* About this exercise:
Only the lines from the beginning of the data below through the line that contains "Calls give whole" should be repeated, exactly as written.

↓

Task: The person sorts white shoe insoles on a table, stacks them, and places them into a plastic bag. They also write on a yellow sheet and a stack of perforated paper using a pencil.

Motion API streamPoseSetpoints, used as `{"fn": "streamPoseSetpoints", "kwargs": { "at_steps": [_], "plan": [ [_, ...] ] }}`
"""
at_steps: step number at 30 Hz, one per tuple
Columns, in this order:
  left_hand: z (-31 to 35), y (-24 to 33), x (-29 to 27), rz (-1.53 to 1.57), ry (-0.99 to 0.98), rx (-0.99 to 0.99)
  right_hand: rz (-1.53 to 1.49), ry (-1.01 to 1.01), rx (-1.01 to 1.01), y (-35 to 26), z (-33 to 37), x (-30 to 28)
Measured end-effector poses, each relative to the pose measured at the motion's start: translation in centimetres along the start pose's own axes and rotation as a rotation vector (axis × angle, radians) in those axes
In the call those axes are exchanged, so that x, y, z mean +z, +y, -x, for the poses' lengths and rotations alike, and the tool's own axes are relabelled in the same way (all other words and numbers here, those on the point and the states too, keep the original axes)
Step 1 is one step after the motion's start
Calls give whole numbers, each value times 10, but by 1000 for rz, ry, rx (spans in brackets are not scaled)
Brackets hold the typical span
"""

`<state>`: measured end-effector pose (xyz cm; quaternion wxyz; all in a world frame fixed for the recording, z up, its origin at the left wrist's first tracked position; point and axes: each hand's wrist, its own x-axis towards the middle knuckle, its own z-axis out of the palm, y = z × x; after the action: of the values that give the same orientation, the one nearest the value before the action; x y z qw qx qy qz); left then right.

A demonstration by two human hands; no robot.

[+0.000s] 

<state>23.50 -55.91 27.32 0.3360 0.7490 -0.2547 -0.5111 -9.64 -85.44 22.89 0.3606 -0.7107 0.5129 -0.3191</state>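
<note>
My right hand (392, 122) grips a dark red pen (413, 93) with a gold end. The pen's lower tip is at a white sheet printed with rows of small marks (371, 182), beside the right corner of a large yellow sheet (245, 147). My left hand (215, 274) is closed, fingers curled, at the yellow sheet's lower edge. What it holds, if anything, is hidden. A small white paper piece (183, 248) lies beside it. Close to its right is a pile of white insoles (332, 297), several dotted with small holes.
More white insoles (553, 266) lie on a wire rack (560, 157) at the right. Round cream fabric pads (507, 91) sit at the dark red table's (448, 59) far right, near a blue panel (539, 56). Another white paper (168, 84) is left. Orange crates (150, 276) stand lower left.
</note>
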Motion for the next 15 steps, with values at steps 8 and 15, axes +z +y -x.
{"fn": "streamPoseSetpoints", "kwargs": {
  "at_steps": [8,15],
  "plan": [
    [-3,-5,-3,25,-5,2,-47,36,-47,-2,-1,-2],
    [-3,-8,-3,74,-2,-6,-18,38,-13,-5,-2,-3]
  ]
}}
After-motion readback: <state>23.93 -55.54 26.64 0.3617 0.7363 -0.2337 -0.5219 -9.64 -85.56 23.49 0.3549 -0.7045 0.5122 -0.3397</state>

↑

* Output of the task:
Task: The person sorts white shoe insoles on a table, stacks them, and places them into a plastic bag. They also write on a yellow sheet and a stack of perforated paper using a pencil.

Motion API streamPoseSetpoints, used as `{"fn": "streamPoseSetpoints", "kwargs": { "at_steps": [_], "plan": [ [_, ...] ] }}`
"""
at_steps: step number at 30 Hz, one per tuple
Columns, in this order:
  left_hand: z (-31 to 35), y (-24 to 33), x (-29 to 27), rz (-1.53 to 1.57), ry (-0.99 to 0.98), rx (-0.99 to 0.99)
  right_hand: rz (-1.53 to 1.49), ry (-1.01 to 1.01), rx (-1.01 to 1.01), y (-35 to 26), z (-33 to 37), x (-30 to 28)
Measured end-effector poses, each relative to the pose measured at the motion's start: translation in centimetres along the start pose's own axes and rotation as a rotation vector (axis × angle, radians) in those axes
In the call those axes are exchanged, so that x, y, z mean +z, +y, -x, for the poses' lengths and rotations alike, and the tool's own axes are relabelled in the same way (all other words and numbers here, those on the point and the states too, keep the original axes)
Step 1 is one step after the motion's start
Calls give whole numbers, each value times 10, but by 1000 for rz, ry, rx (spans in brackets are not scaled)

That concludes the response.